Print exactly the lines from the line with "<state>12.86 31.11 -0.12" to the last line of the data, please, both included.
· · · ·
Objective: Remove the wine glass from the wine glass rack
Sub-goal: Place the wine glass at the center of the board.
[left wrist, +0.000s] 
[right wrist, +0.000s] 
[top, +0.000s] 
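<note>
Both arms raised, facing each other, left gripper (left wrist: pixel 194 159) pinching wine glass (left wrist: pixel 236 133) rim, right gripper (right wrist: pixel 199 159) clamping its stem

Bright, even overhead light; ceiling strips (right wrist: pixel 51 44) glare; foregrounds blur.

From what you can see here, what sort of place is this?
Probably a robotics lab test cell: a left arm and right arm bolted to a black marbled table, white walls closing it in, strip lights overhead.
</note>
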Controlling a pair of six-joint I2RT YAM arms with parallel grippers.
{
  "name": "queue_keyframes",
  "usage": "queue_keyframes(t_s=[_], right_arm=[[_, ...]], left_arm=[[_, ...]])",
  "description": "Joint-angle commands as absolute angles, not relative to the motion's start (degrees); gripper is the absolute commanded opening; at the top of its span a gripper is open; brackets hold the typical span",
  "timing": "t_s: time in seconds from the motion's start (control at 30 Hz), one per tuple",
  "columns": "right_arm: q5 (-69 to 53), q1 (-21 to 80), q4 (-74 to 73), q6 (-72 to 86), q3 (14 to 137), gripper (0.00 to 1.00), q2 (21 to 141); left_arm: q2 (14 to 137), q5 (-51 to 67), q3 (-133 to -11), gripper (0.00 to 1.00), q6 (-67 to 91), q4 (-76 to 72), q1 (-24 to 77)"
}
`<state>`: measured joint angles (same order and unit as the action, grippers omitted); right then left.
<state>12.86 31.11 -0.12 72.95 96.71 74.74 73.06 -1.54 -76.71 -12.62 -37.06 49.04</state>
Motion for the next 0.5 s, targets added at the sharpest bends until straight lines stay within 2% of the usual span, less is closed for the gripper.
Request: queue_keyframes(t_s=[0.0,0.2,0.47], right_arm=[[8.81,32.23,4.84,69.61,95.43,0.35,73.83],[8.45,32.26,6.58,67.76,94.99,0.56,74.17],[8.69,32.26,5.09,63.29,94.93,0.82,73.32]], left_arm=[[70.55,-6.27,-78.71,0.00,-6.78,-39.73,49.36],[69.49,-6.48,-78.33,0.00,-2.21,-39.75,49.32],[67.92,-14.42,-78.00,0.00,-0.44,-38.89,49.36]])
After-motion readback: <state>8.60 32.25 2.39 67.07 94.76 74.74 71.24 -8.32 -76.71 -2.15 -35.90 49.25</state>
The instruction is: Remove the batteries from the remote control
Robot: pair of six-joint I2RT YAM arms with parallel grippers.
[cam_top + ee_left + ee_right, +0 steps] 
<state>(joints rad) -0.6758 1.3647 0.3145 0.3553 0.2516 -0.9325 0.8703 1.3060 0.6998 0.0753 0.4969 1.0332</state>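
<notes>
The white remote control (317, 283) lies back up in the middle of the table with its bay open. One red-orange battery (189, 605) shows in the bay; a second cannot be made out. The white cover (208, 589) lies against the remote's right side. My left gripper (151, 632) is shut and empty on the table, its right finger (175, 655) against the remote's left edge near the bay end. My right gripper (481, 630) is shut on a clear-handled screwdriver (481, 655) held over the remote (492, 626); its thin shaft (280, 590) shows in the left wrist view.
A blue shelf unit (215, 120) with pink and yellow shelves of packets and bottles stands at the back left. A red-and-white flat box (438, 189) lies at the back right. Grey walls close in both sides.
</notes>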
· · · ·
- **Finished task**
<state>12.86 31.11 -0.12 72.95 96.71 74.74 73.06 -1.54 -76.71 -12.62 -37.06 49.04</state>
Motion for the next 0.5 s, targets added at the sharpest bends until straight lines stay within 2% of the usual span, less is closed for the gripper.
Request: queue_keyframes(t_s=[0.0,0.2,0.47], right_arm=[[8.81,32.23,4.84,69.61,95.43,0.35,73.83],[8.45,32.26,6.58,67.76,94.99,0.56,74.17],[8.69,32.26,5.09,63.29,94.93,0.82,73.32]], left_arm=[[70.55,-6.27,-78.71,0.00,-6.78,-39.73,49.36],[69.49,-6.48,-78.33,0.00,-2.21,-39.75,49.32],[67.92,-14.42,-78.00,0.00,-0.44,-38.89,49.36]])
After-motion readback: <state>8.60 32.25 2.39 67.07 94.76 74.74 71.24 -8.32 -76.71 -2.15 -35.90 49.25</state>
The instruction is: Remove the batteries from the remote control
Robot: pair of six-joint I2RT YAM arms with parallel grippers.
[cam_top + ee_left + ee_right, +0 steps] 
<state>(joints rad) -0.6758 1.3647 0.3145 0.3553 0.2516 -0.9325 0.8703 1.3060 0.6998 0.0753 0.4969 1.0332</state>
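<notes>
The white remote control (317, 283) lies back up in the middle of the table with its bay open. One red-orange battery (189, 605) shows in the bay; a second cannot be made out. The white cover (208, 589) lies against the remote's right side. My left gripper (151, 632) is shut and empty on the table, its right finger (175, 655) against the remote's left edge near the bay end. My right gripper (481, 630) is shut on a clear-handled screwdriver (481, 655) held over the remote (492, 626); its thin shaft (280, 590) shows in the left wrist view.
A blue shelf unit (215, 120) with pink and yellow shelves of packets and bottles stands at the back left. A red-and-white flat box (438, 189) lies at the back right. Grey walls close in both sides.
</notes>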

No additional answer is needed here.